It’s changed for Spain’s farmers
Shaun Diver is a sheep farm manager in Ireland. He has 240 sheep on his farm. Last month, he sold 455 kg of sheep wool for euro 67. Tagging the receipt, he tweeted angrily: ‘It costs euro 560 to shear these 240 sheep. This is wrong, seriously wrong.’
This reminds me of a farmer from Maharashtra’s Ahmednagar district, who, in December 2018, sold 2,657 kg of onions for Re 1 per kg. After adjusting the transportation cost, labour charges and market fees incurred, Shreyas Abhale was left with only Rs 6 to take back home. To register his protest at the brutality of the markets that farmers are faced with, he had sent a money order of Rs 6 to the CM.
These are not just two exceptional cases. World over, farmers are struggling to make both ends meet. Victims of unfair prices, market manipulation, farmers continue to suffer ruthless exploitation at the hands of food supply chains. Even the US National Farmers Union acknowledges: ‘Over the past several decades, policymakers have weakened price supports for American farmers, resulting in a never-ending cycle of overproduction and low prices that has pushed tens of thousands of small and mid-sized farms out of business.’
That’s the reason why 20 big players, according to the Organisation for Economic Cooperation and Development, as per media reports, have provided farmers with a direct income support of $475 billion per year between 2015 and 2017 so as to meet the price shortfall farmers suffered. A clear indicator that supply demand criteria of determining the right price for farmers produce had left farmers high and dry.
No wonder, for decades farmer protests in most countries had remained focused on the need to provide a guaranteed price. But only recently, coming after months of protests by Spanish farmers, Spain has emerged as the harbinger of a global initiative — moving towards a new normal — by bringing in a law that prohibits sale of food below the cost of production. This is exactly what the farmers everywhere wanted. The historic initiative – to penalise retailers and wholesalers for the sale of food that results in losses for the farmers – will not only reset the food supply chain template, but also strengthen small-scale agriculture.
The reverberations will certainly be felt across the continents. Already France and Germany have introduced laws to stem the flaws in the food supply chain practices but these were not strong enough.

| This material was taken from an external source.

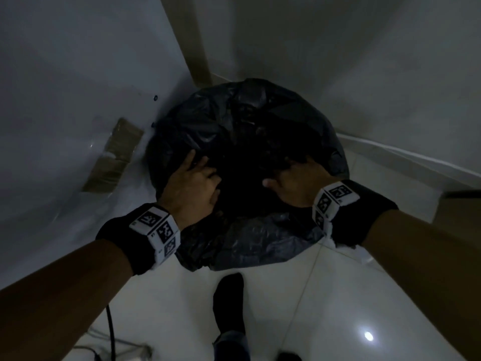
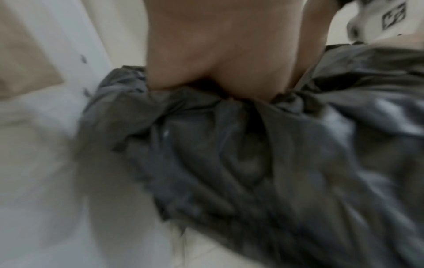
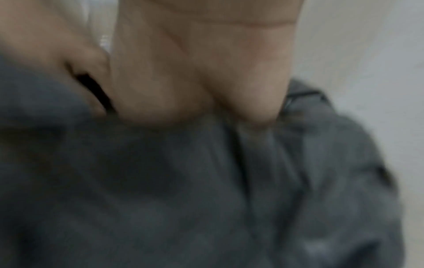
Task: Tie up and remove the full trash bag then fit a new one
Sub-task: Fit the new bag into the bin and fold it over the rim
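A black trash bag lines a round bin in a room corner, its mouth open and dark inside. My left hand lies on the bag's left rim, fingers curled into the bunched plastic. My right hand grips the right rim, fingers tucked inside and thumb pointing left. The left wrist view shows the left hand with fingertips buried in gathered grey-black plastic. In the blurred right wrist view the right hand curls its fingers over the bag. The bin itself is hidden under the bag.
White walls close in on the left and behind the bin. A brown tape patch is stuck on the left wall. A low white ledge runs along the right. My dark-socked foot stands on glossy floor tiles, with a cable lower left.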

In France, a 2018 Ordinance to amend an existing law to prohibit reselling below the actual price, allowing a 10 per cent increase in retail food prices, did not see a rise in farmer’s income as expected.
To prevent what it calls ‘destruction of value in the food supply chain,’ Spain has taken a lead by legalising what farmers had always been fighting for — guaranteeing a price that covers the cost of production — a definite decision that political leadership across the globe had shied away from. So far the effort has been to protect consumers (and the industry) at the cost of farmers. In other words, it is farmers who have been subsidising the consumers and corporate all these years. This has to change.
Bringing in amendments to the existing 2013 food supply chain law, Spain had made suitable amendments (under the new ‘Royal Decree-Law 5/2020’), which became effective from February 27. The objective is to ensure ‘that the price agreed between the primary agricultural, livestock, fishery or forestry producer or a group thereof and its primary purchaser covers the effective cost of production’. On the need to work out the ‘effective cost of production’, Spanish lawmakers can perhaps learn from the Indian experience.
Nevertheless, for those violating the provisions, in other words, selling below the cost of production, stringent penalties have been enshrined, ranging from euro 3,000 to 1,00,000 that can increase to euro 1 million in severe cases. France had earlier announced a punitive fine of euro 75,000.
To the question that ensuring cost of production to farmers would force the supply chains to pass the additional cost to consumers, Marita Wiggerthale, senior policy adviser with Oxfam Germany, said as the implementation had begun recently, there were no analyses of the impact on consumer prices. Earlier, at the time of introducing the new law, Luis Planas, the minister of agriculture, fisheries and food had told the media, that if everyone ‘takes responsibility for the food chain’ the retail prices will remain normal. His French counterpart, Didier Guillaume, too, had earlier appealed to supermarkets to stop the practice of extracting 30 to 40 per cent margin on food products.
Spain’s new law will also have greater implications for India, especially at a time when protesting farmers have been seeking repeal of the Central laws and demanding MSP to be made a legal right for farmers, ensuring that no trading takes below this price. What it effectively means is ensuring a minimum assured price that covers the cost of production, plus profit for all 23 crops (not only for wheat and paddy) for which MSP is announced. And like in Spain, making MSP a legal instrument does not mean the state has to procure the entire produce. It only raises the price band for farmers, making it obligatory for private trade to ensure fair price delivery to farmers.
Experience shows unless farm incomes are connected with realistic food prices, it is futile to expect farming turning into a profitable venture. The claim that increased private investments will bring enhanced incomes to farmers hasn’t worked either. Nor has unregulated markets ensured a higher farm price. Like in Spain, to penalise any trading below MSP will go a long way in making farming overcome agrarian distress and become an economically viable proposition.